TranscriptoNET (www.transcriptonet.ca) analysis with mRNA expression data retrieved from the National Center for Biotechnology Information's Gene Expression Omnibus (GEO) database, which was normalized against 60 abundantly and commonly found proteins, indicated altered expression for this protein kinase as shown here as the percent change from normal tissue controls (%CFC) as supported with the Student T-test in human Brain oligodendrogliomas (%CFC= +193, p<0.015). The COSMIC website notes an up-regulated expression score for B-RAF in diverse human cancers of 572, which is 1.2-fold of the average score of 462 for the human protein kinases. The down-regulated expression score of 20 for this protein kinase in human cancers was 0.3-fold of the average score of 60 for the human protein kinases.

Insertional mutagenesis studies in mice support a role for this protein kinase in mouse cancer oncogenesis.

Percent mutation rates per 100 amino acids length in human cancers: 2.51 % in 216332 diverse cancer specimens.
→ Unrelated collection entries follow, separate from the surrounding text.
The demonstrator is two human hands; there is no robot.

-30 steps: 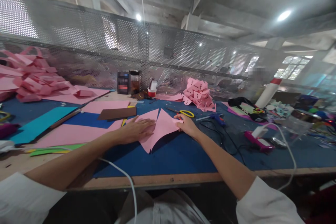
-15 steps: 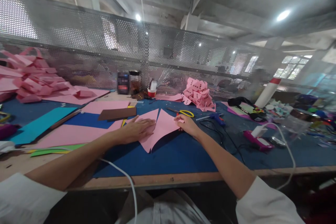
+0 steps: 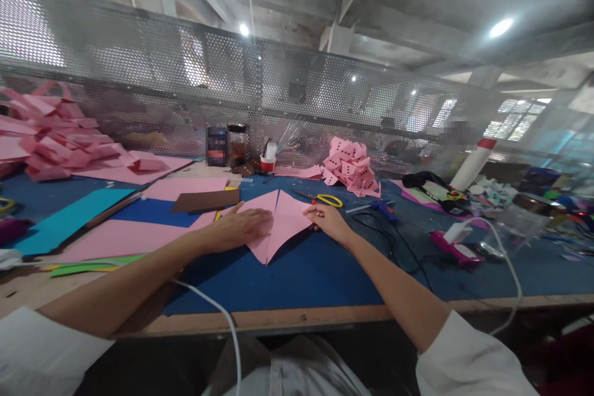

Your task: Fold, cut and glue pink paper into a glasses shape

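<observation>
A pink sheet of paper [image 3: 284,223] with a crease or slit down its middle lies on the blue tabletop in front of me. My left hand [image 3: 245,224] rests flat on its left half, fingers stretched out. With thumb and fingers, my right hand [image 3: 325,219] pinches the right corner, and that half is raised off the table. Just beyond the paper are scissors with yellow handles [image 3: 329,200]. A brown strip [image 3: 206,200] lies to the left of the sheet.
Pink cut pieces [image 3: 60,133] are heaped at far left, and a dotted pink pile [image 3: 351,167] stands behind. A blue glue gun [image 3: 385,210] with its cable, a magenta power strip [image 3: 457,249] and a clear jar [image 3: 520,226] occupy the right. A white cable [image 3: 223,309] crosses the front edge.
My right hand has moved slightly left with the pinched corner, bringing the right half of the pink paper inward. My left hand stays flat on the other half.
</observation>
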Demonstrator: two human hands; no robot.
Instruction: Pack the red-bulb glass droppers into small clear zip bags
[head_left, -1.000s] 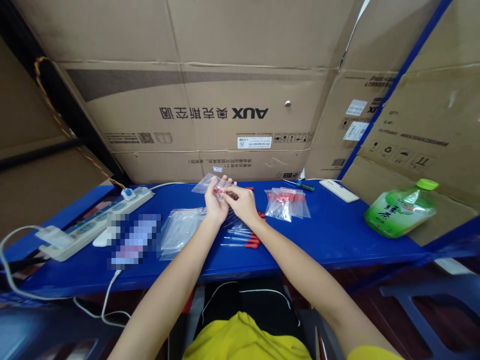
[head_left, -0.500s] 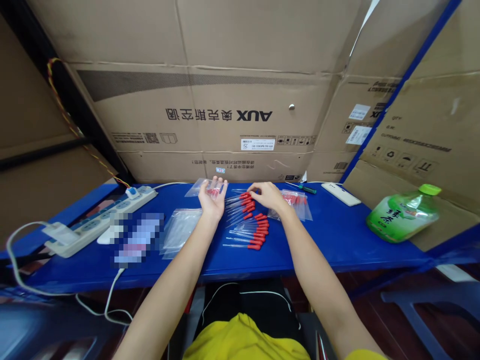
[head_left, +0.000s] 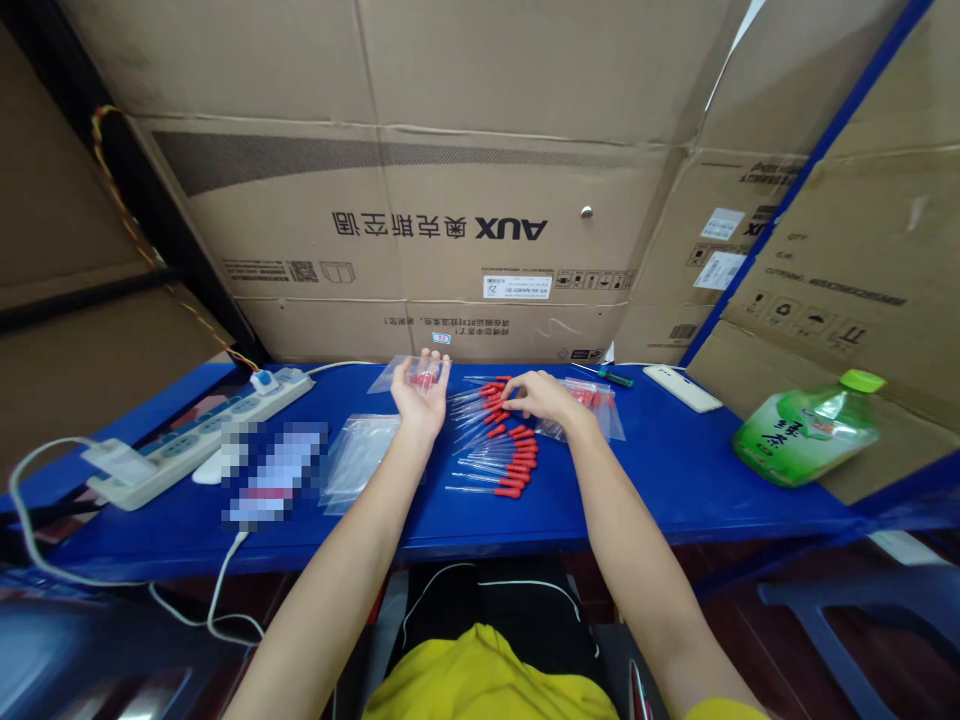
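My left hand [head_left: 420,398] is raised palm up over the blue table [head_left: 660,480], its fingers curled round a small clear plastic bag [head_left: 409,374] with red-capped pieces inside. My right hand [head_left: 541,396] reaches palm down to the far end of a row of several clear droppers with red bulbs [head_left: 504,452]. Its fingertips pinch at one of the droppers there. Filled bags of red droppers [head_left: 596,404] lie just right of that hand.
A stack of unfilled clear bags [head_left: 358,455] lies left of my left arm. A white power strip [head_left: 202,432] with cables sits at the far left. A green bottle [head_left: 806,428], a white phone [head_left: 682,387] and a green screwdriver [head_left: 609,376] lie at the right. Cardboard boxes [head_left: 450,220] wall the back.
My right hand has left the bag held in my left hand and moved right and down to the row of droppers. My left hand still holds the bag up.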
This rate is 33.5-fold higher than the average rate of 0.075 % calculated for human protein kinases in general.

Highest percent mutation rates per 100 amino acids length in human cancers: 5.39 % in 47062 thyroid cancers tested; 5.39 % in 19812 skin cancers tested; 2.33 % in 320 pituitary cancers tested; 1.64 % in 74924 large intestine cancers tested; 1.33 % in 8297 haematopoietic and lymphoid cancers tested; 1.04 % in 6049 central nervous system cancers tested; 1.01 % in 696 bone cancers tested; 0.92 % in 4487 ovary cancers tested; 0.72 % in 959 biliary tract cancers tested; 0.29 % in 14611 lung cancers tested; 0.29 % in 1076 urinary tract cancers tested; 0.27 % in 1790 kidney cancers tested; 0.24 % in 2681 soft tissue cancers tested; 0.19 % in 2036 pancreas cancers tested; 0.19 % in 1858 prostate cancers tested; 0.19 % in 1755 liver cancers tested; 0.18 % in 2908 endometrium cancers tested; 0.16 % in 3767 breast cancers tested; 0.15 % in 2626 stomach cancers tested; 0.13 % in 2543 upper aerodigestive tract cancers tested.

Most frequent mutations with the number of reports indicated in brackets: V600E (38,621); V600K (685).

In human tumours, the mutations are primaily around amino acid residue V600, which includes point mutations, complex mutations, insertions and deletions.